What needs to be done: Your task is to write out every line of the data exactly. Drop the pictures.

*-*-*

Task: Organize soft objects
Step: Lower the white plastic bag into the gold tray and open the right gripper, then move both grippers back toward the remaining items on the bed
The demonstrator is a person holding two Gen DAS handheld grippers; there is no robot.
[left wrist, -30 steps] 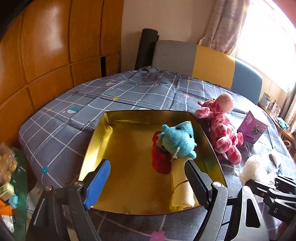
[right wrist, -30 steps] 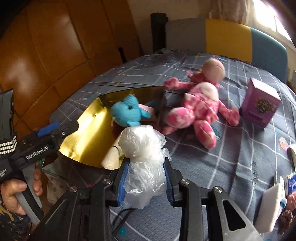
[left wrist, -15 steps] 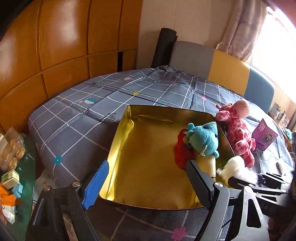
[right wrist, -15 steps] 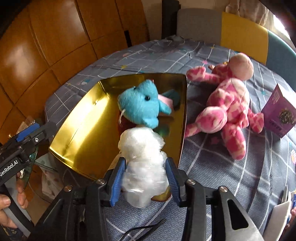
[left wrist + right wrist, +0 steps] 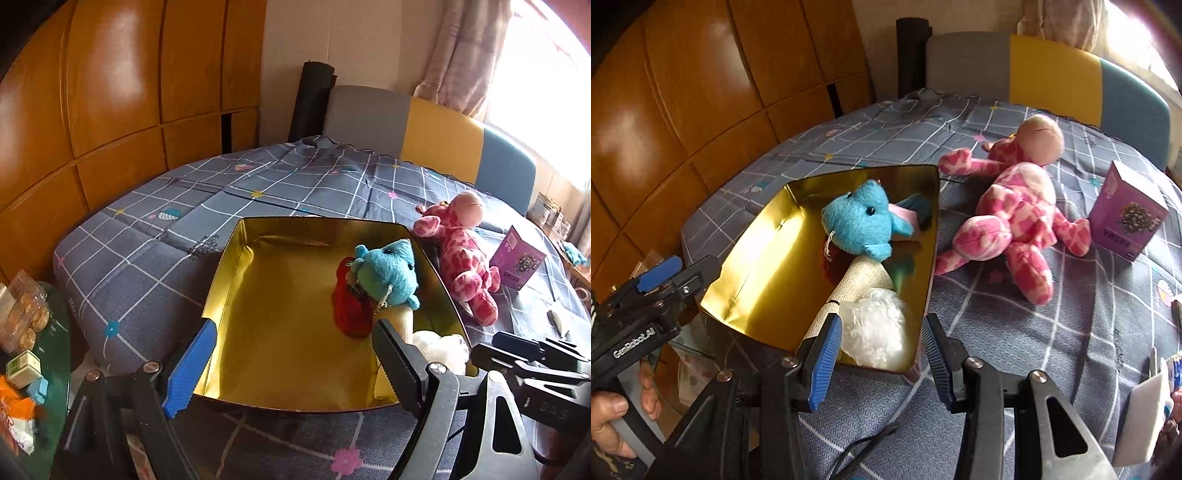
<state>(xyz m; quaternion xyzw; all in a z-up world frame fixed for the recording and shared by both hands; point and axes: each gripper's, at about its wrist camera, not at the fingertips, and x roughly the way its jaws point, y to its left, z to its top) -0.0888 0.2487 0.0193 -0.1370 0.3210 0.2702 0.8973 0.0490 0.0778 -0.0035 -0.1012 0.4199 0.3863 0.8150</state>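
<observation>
Soft toys and a white plastic-wrapped bundle (image 5: 875,330) lie along the right side of a gold tray (image 5: 236,266) that sits on a grey checked bedspread (image 5: 147,251); the bundle rests in the tray's near right corner, touching a cream rolled cloth (image 5: 851,286) that runs up toward a blue plush toy (image 5: 862,223), and a red plush (image 5: 349,308) lies partly under the blue one. The right gripper (image 5: 882,356) hangs over that near corner with its blue-padded fingers (image 5: 823,363) spread to either side of the bundle; the pads stand clear of the wrapping, so the bundle lies loose in the tray between them. The left gripper (image 5: 291,363) sits at the tray's near edge with its jaws wide apart and nothing between them but the bare gold floor; in the right wrist view it shows at the left, held in a person's hand (image 5: 613,417). A pink spotted plush giraffe (image 5: 1015,206) lies on the bedspread just beside the tray's right wall, outside it, and a purple box (image 5: 1126,214) stands a little further right, near the giraffe's leg. A headboard (image 5: 436,133) in grey, yellow and blue panels closes off the far end of the bed
</observation>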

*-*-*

Exercise result:
Task: Organize soft objects
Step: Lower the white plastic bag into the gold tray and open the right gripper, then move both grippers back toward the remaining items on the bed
The demonstrator is a person holding two Gen DAS handheld grippers; there is no robot.
[left wrist, -30 steps] 
[right wrist, -30 steps] 
[left wrist, -15 steps] 
[right wrist, -15 steps] 
[left wrist + right wrist, +0 steps] 
<state>(xyz m; quaternion xyzw; all in a z-up world frame fixed for the recording and shared by both hands; point and axes: each gripper's, at about its wrist camera, not at the fingertips, and x roughly the way its jaws point, y to its left, z to its top) -0.0888 0.2487 0.0193 -0.1370 0.3210 0.2702 0.8973 0.0490 0.0778 -0.0035 -0.1012 0.4199 0.3863 0.8150</state>
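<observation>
Soft toys and a white plastic-wrapped bundle (image 5: 875,330) lie along the right side of a gold tray (image 5: 236,266) that sits on a grey checked bedspread (image 5: 147,251); the bundle rests in the tray's near right corner, touching a cream rolled cloth (image 5: 851,286) that runs up toward a blue plush toy (image 5: 862,223), and a red plush (image 5: 349,308) lies partly under the blue one. The right gripper (image 5: 882,356) hangs over that near corner with its blue-padded fingers (image 5: 823,363) spread to either side of the bundle; the pads stand clear of the wrapping, so the bundle lies loose in the tray between them. The left gripper (image 5: 291,363) sits at the tray's near edge with its jaws wide apart and nothing between them but the bare gold floor; in the right wrist view it shows at the left, held in a person's hand (image 5: 613,417). A pink spotted plush giraffe (image 5: 1015,206) lies on the bedspread just beside the tray's right wall, outside it, and a purple box (image 5: 1126,214) stands a little further right, near the giraffe's leg. A headboard (image 5: 436,133) in grey, yellow and blue panels closes off the far end of the bed
</observation>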

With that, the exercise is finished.